Into week three of this health change, the MRI appointment arrives. Resting on a slab this Friday afternoon, the hospital lab tech totally encases me in a clinical plastic tube so that only my head and upper shoulders appear, a locked in helpless state. A picture of my insides is being taken, an image that experts need to relay information to the patient. All the clinical dynamics are alienating in a way, methods that separate my intuitive spirit from my physical flesh.
Instead, relying on my nutrition intuition has worked as I am walking for 30 minutes in the morning. Not always at a steady clip, yet each day brings improvement. Eating dark-red beets at breakfast gives me a reliable bounce. I cook them halfway, so they arrive to my plate sort of raw and crunchy, and the water they cook in becomes my sipping juice during the day. To the veggies and fruits I go so I can walk again. During these four weeks I am not eating any wheat, dairy, meat, or processed sugar. The radical nutrition change works—comparable to the so simple, yet not always easy, transformative changes started in early recovery and continuing since many AAers have taught me so well the last 12 years and, clearly, I still need to practice every day.

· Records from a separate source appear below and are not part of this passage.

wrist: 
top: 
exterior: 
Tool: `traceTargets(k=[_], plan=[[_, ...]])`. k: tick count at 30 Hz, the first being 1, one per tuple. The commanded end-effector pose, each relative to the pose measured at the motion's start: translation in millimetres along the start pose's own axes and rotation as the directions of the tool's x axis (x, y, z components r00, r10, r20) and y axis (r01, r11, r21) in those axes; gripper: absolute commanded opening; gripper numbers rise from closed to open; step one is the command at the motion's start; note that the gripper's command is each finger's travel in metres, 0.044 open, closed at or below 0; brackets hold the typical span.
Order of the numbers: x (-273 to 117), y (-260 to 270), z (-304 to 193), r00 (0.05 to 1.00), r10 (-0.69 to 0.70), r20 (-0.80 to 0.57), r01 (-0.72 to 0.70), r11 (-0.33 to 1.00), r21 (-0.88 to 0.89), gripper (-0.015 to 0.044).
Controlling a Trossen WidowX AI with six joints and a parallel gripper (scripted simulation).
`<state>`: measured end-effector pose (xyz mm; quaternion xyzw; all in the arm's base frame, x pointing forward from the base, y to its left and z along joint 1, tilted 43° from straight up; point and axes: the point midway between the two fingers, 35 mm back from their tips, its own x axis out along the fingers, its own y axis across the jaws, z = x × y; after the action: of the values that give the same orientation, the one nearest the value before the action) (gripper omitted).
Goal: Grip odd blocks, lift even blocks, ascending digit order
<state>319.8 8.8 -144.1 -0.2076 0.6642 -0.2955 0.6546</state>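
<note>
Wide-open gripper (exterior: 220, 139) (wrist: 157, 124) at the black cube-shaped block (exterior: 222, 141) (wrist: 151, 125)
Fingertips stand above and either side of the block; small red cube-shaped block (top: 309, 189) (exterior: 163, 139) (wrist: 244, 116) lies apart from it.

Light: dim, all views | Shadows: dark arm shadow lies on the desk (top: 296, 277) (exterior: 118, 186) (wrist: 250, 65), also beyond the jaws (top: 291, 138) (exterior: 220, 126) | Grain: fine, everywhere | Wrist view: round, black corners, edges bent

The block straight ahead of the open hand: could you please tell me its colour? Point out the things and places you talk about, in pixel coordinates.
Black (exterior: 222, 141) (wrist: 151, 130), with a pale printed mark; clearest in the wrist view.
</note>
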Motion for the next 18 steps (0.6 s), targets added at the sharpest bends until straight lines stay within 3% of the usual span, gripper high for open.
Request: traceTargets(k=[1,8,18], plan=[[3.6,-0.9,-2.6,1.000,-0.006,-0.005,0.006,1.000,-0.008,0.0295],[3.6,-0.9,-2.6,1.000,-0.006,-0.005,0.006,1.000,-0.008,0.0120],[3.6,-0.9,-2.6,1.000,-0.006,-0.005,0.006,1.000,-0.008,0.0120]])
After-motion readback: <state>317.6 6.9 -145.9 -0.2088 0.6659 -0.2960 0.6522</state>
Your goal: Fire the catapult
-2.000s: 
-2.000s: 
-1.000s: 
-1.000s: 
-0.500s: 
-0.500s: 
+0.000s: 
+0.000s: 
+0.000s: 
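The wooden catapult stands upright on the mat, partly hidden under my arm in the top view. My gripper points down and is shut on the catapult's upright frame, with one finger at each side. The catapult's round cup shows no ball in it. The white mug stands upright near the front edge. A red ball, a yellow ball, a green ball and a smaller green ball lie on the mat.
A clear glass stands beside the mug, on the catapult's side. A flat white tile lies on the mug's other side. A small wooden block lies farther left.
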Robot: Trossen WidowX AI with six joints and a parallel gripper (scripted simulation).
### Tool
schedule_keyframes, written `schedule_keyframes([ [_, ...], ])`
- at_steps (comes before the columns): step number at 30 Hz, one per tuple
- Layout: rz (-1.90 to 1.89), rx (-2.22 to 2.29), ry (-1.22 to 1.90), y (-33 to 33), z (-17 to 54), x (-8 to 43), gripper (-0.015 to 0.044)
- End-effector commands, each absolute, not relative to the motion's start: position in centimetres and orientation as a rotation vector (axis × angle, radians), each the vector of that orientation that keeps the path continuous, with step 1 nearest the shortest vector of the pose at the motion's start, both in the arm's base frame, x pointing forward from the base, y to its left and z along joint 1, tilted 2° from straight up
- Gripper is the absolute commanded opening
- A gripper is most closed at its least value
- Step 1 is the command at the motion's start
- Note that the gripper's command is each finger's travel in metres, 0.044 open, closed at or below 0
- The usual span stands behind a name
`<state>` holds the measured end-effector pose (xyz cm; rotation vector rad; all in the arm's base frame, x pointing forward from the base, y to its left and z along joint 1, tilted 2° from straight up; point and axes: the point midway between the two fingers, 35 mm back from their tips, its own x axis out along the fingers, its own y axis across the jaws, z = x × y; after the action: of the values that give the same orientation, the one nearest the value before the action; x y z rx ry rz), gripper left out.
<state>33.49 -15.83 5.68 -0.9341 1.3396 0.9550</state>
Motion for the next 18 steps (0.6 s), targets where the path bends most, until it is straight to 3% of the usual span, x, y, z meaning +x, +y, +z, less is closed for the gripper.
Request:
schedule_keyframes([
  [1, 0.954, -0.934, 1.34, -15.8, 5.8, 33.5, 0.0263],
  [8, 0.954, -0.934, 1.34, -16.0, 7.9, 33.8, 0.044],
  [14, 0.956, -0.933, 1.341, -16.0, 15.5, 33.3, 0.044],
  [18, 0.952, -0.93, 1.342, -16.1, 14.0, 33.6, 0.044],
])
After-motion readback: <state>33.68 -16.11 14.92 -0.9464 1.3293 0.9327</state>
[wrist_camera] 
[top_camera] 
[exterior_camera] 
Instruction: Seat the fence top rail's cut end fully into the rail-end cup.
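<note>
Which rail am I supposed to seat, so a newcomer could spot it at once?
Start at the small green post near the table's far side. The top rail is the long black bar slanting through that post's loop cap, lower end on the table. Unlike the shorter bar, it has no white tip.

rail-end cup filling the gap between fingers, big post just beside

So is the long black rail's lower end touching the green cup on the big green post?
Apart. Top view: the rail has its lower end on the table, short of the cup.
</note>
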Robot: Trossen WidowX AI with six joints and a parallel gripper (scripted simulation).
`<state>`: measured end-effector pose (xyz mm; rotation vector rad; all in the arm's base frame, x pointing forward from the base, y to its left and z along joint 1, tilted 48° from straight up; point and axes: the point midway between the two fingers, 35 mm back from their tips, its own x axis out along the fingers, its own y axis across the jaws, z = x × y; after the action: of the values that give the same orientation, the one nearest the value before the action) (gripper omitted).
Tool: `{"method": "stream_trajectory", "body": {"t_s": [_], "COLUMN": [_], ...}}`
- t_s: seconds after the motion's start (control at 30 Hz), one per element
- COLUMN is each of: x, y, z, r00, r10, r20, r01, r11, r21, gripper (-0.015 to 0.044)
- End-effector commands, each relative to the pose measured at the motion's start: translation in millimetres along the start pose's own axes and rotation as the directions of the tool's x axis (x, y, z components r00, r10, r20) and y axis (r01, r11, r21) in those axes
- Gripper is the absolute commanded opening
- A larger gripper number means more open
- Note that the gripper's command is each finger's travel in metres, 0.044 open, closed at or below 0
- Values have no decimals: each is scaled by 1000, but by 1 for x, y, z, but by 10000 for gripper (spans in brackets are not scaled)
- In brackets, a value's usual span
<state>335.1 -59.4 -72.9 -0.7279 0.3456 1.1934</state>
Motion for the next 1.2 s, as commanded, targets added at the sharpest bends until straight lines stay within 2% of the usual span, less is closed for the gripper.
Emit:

One month after paying attention to my knees, the walking process can be tentative, swift and sudden pinches and pulls around the left knee are happening, yet a regular gait returns. The experience reschedules my life seven months after the knee pain began. Most mornings these days, I wake up in the pitch dark, make coffee, stay close to prayers that are memorized mantras I chant to myself while I prepare, and that first kick on a robust morning walk is nearly one of the best feelings I have ever appreciated in life. I gained the weight back yet keep eating healthy while also adding back some dairy, flour, meat, and processed sugar treats—simply far less. Frozen pizza and dairy rocky road ice cream are on the dinner table much less often.
The stars in the clear Big Island Hawai’i night sky are so bright at 5 30 a.m. Staring directly into them feels like when I began in recovery. In your guts, you know deep down that a new path has begun, and the job is to stay on track one early morning walk at a time. As dawn light starts to appear, my walking pace energizes even more and on knees that are far from perfect, yet quite capable these days, I move forward.